Thursday, 26 August 2021

Group Think

The big danger of Group Think in all walks of life, including the development industry, exposed.

I was very much reminded of the concept of Group Think by an excellent column of Matthew Syed in the Sunday Times of 15th August. Matthew has written this column for quite a while now and virtually every time gives me a deeper insight into some important aspect of the news. This column looked at some of the SAGE Committee’s early advice, as the Government’s main scientific source of guidance on how to react to the pandemic that has engulfed the country since early 2020.

Essentially, SAGE is a collection of some of our most experienced experts in a range of fields relevant to the pandemic. However, each person is very much the expert in their own field. He argues that what happens is that the others around the table can't really dispute what the expert in one area says, as they don’t have sufficient experience to maintain a credible position, if challenged. What this leads to is each person has to accept a particular expert’s view and then use that as context for their own ‘expert’ position. So a miscalculation in one area leads to further mistakes in the next area and so on. He cites in SAGE’s case consensus agreement on matters such as "mask wearing and border control, which later turned out to be wrong."

This article resonated with me as a planning consultant on major development projects. Each specialist area is usually represented by one expert. There is the planner, the architect, the ecologist, the drainage engineer, the Q.S. and so on. I can feel I am in exactly the same position as a member of SAGE. If the arboriculturist says that a tree must be retained and its root protection area is threatened then I have to accept; equally, with solutions proposed by the highways engineer. My opinion has to reflect that viewpoint, which is very difficult to challenge. Another example is cost – if the Q.S. says a two storey solution is more expensive than a single storey, despite needing double the foundation lengths and roof, there is no way I have the expertise to challenge it. And if this means that this compromises other aspects of the scheme, such as urban design quality or valuable trees tough.

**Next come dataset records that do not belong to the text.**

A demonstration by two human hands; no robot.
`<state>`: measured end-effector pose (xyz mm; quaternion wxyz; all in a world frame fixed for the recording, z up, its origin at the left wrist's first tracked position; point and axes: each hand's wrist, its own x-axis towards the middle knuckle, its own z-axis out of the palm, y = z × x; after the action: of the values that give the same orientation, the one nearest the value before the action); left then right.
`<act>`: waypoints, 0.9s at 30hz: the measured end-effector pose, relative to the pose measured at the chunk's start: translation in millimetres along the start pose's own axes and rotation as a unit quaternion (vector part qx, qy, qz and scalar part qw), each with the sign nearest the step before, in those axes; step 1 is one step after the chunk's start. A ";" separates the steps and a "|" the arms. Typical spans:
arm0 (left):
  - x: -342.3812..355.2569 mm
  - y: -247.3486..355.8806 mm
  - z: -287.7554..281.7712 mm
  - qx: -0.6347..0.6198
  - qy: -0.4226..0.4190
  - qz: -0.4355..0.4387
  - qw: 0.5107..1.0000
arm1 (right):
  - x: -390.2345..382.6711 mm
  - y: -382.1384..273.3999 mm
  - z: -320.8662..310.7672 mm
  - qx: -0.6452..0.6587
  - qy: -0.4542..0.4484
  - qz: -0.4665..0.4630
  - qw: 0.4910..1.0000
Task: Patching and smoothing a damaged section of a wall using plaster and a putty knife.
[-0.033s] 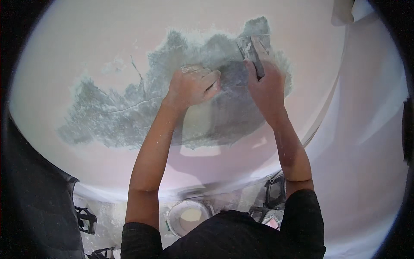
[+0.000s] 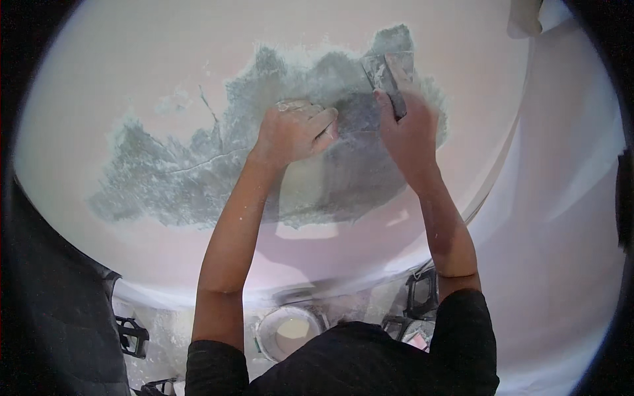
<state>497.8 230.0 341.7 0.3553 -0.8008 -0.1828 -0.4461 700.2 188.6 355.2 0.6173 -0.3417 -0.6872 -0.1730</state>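
A broad grey, rough patch (image 2: 155, 185) with cracks lies on a pale pinkish-white curved surface (image 2: 119, 66). My right hand (image 2: 409, 135) is closed around a flat, plaster-smeared metal scraper (image 2: 380, 69), its blade against the upper right of the patch. My left hand (image 2: 294, 129) is curled into a fist over the middle of the patch, with white dust on its fingers; what it holds, if anything, is hidden. Both forearms reach up from the lower edge.
A round container (image 2: 265, 333) with pale contents stands on the dusty floor (image 2: 172, 323) below, among black plastic frames (image 2: 132, 336). Dark sheeting (image 2: 66, 297) hangs at the left; white sheeting (image 2: 555, 231) covers the right side, with a beige roll (image 2: 525, 16) at top right.
My right hand has shifted very slightly at the scraper and looks a little blurred. My left hand and the surroundings look the same.
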 end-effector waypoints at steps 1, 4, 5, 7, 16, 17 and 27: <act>0.3 0.3 -0.2 0.006 -0.001 0.000 1.000 | 0.2 2.2 0.9 0.000 0.001 0.001 1.000; 0.6 -0.5 1.2 0.009 -0.010 0.008 1.000 | 0.3 6.4 0.4 -0.027 0.001 0.029 0.999; 1.2 0.3 2.2 0.007 -0.009 0.009 1.000 | 0.4 6.3 0.1 -0.019 -0.005 0.020 1.000; 0.5 0.3 2.8 0.014 0.001 0.007 1.000 | 0.2 5.5 1.8 -0.010 -0.011 0.011 1.000; 0.1 0.5 0.3 0.016 -0.004 -0.002 1.000 | -5.0 0.7 8.4 -0.008 -0.008 0.070 0.998; -0.4 0.0 0.8 0.015 -0.005 -0.002 1.000 | -5.8 0.4 9.4 -0.006 -0.010 0.066 0.998; 3.3 2.4 -0.3 0.022 0.012 0.000 1.000 | -3.8 0.4 10.1 -0.067 0.018 0.065 0.995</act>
<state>500.8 228.0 343.7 0.3753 -0.7874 -0.1878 -0.4517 693.1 194.5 349.7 0.6151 -0.4231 -0.6394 -0.1838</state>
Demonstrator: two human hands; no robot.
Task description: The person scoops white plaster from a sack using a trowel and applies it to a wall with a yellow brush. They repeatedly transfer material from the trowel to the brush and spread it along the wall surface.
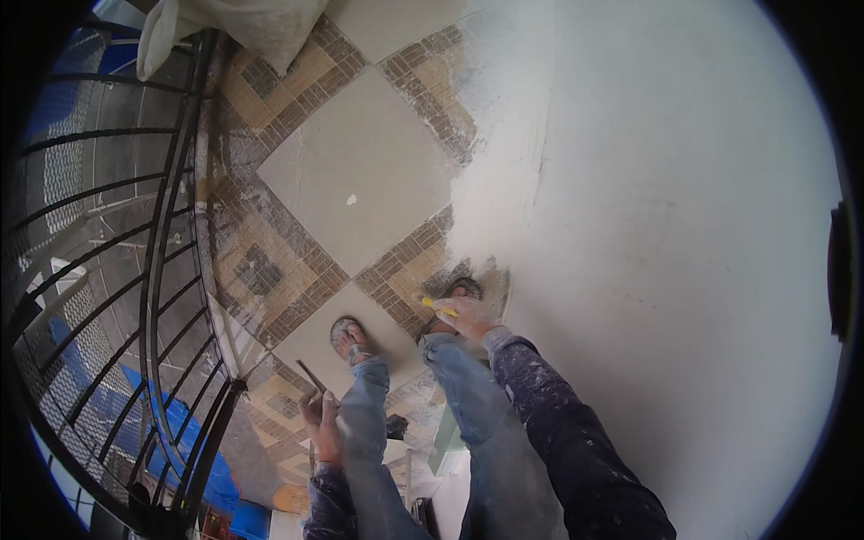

I don’t have easy or indeed any solutions. And clearly retaining two of every expertise, like Noah and his Ark, in a development project is hardly practical. What is needed though is the serious amplifying of the message in the development industry, as well as many others, of encouraging the challenging of every opinion and the supporting of people to be very receptive to it. To change one’s opinion to respond to others to be seen as not a weakness, but a strength. And for teams in today’s incredibly complex world (that is becoming ever more complex) to be genuinely collaborative. No one, however talented, can be an expert in more than 1/2 areas. 

In other words the more you know the more you should realise that you don’t know.